I use line range history the most, multiple times per day, since it's a much better alternative to line blame in most situations. You get the full historical context of a line instead of just the last commit.

File blame is really useful when I'm encountering new code, and I want to quickly find out who has the most "responsibility" over it, oftentimes so I can go and ask them about it if I need more clarification.

File history is especially useful when I come back to a file that I originally wrote or was familiar with, some time has passed, and now I want to re-familiarize myself with all the changes since the last time I was familiar (could be years). Rename detection is useful when there are repository-wide restructures, which has happened a couple of time in the main repository I work on. Otherwise, your history will cut off at that refactor, which is really irritating.

I use path history like file history, but to re-familiarize myself with large modules (admittedly less often than file history, but it comes up).

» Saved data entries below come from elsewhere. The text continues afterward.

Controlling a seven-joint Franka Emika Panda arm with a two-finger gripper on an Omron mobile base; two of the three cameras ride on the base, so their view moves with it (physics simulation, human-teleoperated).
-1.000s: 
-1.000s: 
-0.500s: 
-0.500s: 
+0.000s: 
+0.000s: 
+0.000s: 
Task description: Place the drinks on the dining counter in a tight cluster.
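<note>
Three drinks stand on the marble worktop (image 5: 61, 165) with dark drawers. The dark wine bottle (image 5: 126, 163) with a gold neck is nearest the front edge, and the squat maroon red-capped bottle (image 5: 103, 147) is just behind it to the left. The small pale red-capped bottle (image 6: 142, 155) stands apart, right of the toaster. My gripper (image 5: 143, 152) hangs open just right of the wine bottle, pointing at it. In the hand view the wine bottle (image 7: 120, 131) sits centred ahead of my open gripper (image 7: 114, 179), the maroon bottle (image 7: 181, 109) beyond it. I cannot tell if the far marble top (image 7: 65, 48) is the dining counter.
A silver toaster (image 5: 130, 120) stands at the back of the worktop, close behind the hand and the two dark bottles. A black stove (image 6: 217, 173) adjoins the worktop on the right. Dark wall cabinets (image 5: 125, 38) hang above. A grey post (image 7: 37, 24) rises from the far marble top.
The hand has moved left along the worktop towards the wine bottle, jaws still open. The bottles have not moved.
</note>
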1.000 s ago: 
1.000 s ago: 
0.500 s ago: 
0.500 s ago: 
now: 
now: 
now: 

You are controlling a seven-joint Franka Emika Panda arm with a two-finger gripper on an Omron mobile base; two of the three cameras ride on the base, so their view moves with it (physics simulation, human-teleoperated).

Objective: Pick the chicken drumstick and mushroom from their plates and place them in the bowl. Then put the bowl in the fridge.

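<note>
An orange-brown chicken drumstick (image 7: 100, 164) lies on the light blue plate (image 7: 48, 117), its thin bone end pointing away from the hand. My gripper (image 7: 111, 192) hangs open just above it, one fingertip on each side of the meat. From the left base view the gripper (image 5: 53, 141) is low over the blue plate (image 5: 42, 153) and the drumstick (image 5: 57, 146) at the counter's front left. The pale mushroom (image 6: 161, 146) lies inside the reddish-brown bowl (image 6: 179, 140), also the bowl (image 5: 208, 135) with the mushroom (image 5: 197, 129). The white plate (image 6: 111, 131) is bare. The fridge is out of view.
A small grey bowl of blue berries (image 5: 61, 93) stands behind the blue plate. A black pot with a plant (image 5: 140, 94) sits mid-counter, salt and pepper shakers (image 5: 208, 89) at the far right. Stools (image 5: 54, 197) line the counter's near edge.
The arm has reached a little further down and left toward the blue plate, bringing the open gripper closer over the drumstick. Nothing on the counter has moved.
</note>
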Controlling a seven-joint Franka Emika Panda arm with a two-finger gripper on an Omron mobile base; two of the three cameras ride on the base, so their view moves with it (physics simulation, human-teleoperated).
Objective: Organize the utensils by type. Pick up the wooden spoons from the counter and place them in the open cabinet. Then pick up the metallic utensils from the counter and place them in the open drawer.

I'm newer to pickaxe, but I've used it 2 or 3 times in the past year to track some chunks of code throughout a refactor. That's how a lot of these little tools that Git has work. You might only use them a few times per year, but when you need them, they're really amazing.

It seems like Jujutsu focuses a lot on the commit authoring and modification flows, and it looks like it offers improvements in those areas, but I don't see much functionality in the history investigation area. They might be considered niche features to some, but I think this functionality becomes more valuable the older and larger a codebase gets.